**WHAT YOU WILL DO**
Every entry in the data below needs to be repeated exactly.

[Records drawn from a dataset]
____
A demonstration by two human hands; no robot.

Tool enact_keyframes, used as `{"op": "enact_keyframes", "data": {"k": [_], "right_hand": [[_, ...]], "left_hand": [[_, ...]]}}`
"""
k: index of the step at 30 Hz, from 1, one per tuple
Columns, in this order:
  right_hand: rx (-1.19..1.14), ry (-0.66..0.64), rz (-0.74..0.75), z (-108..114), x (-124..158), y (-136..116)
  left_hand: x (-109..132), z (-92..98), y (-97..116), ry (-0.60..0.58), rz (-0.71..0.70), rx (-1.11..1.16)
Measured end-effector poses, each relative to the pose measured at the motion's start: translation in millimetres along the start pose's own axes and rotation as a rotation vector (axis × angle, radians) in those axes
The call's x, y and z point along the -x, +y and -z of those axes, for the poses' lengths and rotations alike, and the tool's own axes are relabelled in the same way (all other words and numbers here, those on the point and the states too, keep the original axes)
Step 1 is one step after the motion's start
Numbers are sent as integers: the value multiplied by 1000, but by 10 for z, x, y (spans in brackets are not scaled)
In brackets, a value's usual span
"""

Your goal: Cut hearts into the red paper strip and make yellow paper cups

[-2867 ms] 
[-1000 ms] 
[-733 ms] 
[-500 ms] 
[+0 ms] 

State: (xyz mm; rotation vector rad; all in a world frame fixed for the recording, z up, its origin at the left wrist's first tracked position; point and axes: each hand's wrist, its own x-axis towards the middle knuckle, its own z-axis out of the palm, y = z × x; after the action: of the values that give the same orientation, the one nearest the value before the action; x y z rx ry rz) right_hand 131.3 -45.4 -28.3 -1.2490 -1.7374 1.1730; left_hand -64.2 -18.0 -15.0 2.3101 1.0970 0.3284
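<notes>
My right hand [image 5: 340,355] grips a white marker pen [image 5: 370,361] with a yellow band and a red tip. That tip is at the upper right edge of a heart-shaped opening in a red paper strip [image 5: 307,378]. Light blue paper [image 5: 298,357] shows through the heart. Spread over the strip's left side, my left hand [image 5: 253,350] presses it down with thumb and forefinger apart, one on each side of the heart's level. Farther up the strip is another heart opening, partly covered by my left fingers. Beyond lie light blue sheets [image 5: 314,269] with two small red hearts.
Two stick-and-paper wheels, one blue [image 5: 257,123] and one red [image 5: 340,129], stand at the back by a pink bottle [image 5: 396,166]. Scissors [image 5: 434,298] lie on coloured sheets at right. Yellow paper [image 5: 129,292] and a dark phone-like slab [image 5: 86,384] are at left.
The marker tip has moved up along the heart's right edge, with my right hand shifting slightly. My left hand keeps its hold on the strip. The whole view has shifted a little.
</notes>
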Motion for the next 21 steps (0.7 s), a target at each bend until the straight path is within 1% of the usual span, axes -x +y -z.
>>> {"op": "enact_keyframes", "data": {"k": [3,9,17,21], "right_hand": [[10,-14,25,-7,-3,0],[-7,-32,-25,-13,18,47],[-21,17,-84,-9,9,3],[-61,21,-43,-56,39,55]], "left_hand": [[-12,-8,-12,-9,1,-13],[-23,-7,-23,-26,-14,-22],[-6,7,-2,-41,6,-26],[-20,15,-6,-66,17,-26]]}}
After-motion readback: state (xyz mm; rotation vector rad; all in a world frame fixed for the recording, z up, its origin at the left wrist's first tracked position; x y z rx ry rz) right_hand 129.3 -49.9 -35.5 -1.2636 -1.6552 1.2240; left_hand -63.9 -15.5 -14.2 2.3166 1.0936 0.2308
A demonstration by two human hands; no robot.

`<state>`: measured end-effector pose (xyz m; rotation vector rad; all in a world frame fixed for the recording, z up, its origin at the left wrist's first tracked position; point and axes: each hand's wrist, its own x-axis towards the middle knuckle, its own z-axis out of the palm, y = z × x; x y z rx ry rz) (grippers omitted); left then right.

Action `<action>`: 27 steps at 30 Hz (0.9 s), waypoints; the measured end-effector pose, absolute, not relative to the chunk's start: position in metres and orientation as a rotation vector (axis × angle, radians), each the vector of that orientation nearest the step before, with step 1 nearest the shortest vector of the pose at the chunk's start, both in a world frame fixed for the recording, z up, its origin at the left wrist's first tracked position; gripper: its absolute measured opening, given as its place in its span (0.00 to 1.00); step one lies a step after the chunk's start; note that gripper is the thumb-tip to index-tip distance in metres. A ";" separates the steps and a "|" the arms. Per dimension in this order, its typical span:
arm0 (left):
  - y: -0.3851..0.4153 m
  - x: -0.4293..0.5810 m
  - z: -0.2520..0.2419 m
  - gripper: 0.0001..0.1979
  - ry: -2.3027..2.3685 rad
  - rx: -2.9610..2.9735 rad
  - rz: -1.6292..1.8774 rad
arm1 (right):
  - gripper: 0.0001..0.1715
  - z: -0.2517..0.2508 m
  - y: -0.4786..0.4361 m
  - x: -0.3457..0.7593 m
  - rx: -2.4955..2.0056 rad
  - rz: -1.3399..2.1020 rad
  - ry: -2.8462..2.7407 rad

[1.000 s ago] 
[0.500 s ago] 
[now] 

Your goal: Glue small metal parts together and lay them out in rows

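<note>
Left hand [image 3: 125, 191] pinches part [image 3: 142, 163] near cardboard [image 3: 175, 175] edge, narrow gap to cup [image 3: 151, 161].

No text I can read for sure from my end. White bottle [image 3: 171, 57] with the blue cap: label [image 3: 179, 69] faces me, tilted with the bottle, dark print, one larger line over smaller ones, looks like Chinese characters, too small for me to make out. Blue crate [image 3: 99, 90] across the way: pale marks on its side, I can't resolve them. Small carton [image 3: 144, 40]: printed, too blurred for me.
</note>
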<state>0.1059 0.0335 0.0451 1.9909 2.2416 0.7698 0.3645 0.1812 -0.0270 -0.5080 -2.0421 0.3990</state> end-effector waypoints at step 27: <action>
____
**OUTPUT BELOW**
A demonstration by two human hands; no robot.

Tool enact_keyframes, used as `{"op": "enact_keyframes", "data": {"k": [_], "right_hand": [[_, ...]], "left_hand": [[_, ...]]}}`
"""
k: index of the step at 30 Hz, from 1, one per tuple
Columns, in this order:
  right_hand: rx (-1.19..1.14), ry (-0.66..0.64), rz (-0.74..0.75), z (-108..114), x (-124..158), y (-136..116)
  left_hand: x (-109..132), z (-92..98), y (-97..116), ry (-0.60..0.58), rz (-0.71..0.70), rx (-1.11..1.16)
Measured end-effector poses, each relative to the pose measured at the motion's start: translation in millimetres along the start pose's own axes and rotation as a rotation vector (axis × angle, radians) in those axes
The call's x, y and z point along the -x, +y and -z of those axes, for the poses' lengths and rotations alike, and the tool's own axes are relabelled in the same way (all other words and numbers here, those on the point and the states too, keep the original axes)
Step 1 is one step after the motion's start
Numbers are sent as integers: the value multiplied by 1000, but by 10 for z, x, y (spans in brackets are not scaled)
In brackets, a value's usual span
"""

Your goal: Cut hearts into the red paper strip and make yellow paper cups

[-2867 ms] 
[-1000 ms] 
[-733 ms] 
[-500 ms] 
[+0 ms] 

State: (xyz mm; rotation vector rad; all in a world frame fixed for the recording, z up, its origin at the left wrist's first tracked position; point and axes: each hand's wrist, its own x-axis towards the middle knuckle, its own z-axis out of the palm, y = z × x; after the action: of the values that give the same orientation, the one nearest the value before the action; x y z rx ry rz) right_hand 131.3 -45.4 -28.3 -1.2490 -1.7374 1.1730; left_hand -64.2 -18.0 -15.0 2.3101 1.0970 0.3284
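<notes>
My right hand [image 5: 340,355] grips a white marker pen [image 5: 370,361] with a yellow band and a red tip. That tip is at the upper right edge of a heart-shaped opening in a red paper strip [image 5: 307,378]. Light blue paper [image 5: 298,357] shows through the heart. Spread over the strip's left side, my left hand [image 5: 253,350] presses it down with thumb and forefinger apart, one on each side of the heart's level. Farther up the strip is another heart opening, partly covered by my left fingers. Beyond lie light blue sheets [image 5: 314,269] with two small red hearts.
Two stick-and-paper wheels, one blue [image 5: 257,123] and one red [image 5: 340,129], stand at the back by a pink bottle [image 5: 396,166]. Scissors [image 5: 434,298] lie on coloured sheets at right. Yellow paper [image 5: 129,292] and a dark phone-like slab [image 5: 86,384] are at left.
The marker tip has moved up along the heart's right edge, with my right hand shifting slightly. My left hand keeps its hold on the strip. The whole view has shifted a little.
</notes>
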Motion for the next 21 steps (0.7 s), a target at each bend until the straight path is within 1% of the usual span, axes -x +y -z.
>>> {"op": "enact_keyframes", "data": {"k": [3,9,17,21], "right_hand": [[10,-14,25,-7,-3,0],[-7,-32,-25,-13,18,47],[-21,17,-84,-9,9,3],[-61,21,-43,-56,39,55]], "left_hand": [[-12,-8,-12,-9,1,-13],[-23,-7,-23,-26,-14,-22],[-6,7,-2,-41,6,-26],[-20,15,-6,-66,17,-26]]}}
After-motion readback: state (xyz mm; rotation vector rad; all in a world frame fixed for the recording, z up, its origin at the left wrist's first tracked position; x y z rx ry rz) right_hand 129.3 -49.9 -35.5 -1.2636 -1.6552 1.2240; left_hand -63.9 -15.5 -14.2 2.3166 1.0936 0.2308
A demonstration by two human hands; no robot.

`<state>`: measured end-effector pose (xyz m; rotation vector rad; all in a world frame fixed for the recording, z up, its origin at the left wrist's first tracked position; point and axes: each hand's wrist, its own x-axis towards the middle knuckle, its own z-axis out of the palm, y = z × x; x y z rx ry rz) (grippers omitted); left then right.

Action `<action>`: 27 steps at 30 Hz (0.9 s), waypoints; the measured end-effector pose, absolute, not relative to the chunk's start: position in metres and orientation as a rotation vector (axis × angle, radians), each the vector of that orientation nearest the step before, with step 1 nearest the shortest vector of the pose at the chunk's start, both in a world frame fixed for the recording, z up, its origin at the left wrist's first tracked position; gripper: its absolute measured opening, given as its place in its span (0.00 to 1.00); step one lies a step after the chunk's start; note that gripper is the thumb-tip to index-tip distance in metres. A ";" separates the steps and a "|" the arms. Per dimension in this order, its typical span:
arm0 (left):
  - y: -0.3851..0.4153 m
  - x: -0.4293..0.5810 m
  - z: -0.2520..0.2419 m
  - gripper: 0.0001..0.1979
  - ry: -2.3027..2.3685 rad
  - rx: -2.9610..2.9735 rad
  - rz: -1.6292..1.8774 rad
arm1 (right):
  - gripper: 0.0001..0.1715
  - z: -0.2517..0.2508 m
  - y: -0.4786..0.4361 m
  - x: -0.3457..0.7593 m
  - rx: -2.4955..2.0056 rad
  - rz: -1.3399..2.1020 rad
  - ry: -2.8462..2.7407 rad

[1.000 s ago] 
[0.500 s ago] 
[now] 

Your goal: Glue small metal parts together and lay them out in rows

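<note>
Left hand [image 3: 125, 191] pinches part [image 3: 142, 163] near cardboard [image 3: 175, 175] edge, narrow gap to cup [image 3: 151, 161].

No text I can read for sure from my end. White bottle [image 3: 171, 57] with the blue cap: label [image 3: 179, 69] faces me, tilted with the bottle, dark print, one larger line over smaller ones, looks like Chinese characters, too small for me to make out. Blue crate [image 3: 99, 90] across the way: pale marks on its side, I can't resolve them. Small carton [image 3: 144, 40]: printed, too blurred for me.
</note>
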<state>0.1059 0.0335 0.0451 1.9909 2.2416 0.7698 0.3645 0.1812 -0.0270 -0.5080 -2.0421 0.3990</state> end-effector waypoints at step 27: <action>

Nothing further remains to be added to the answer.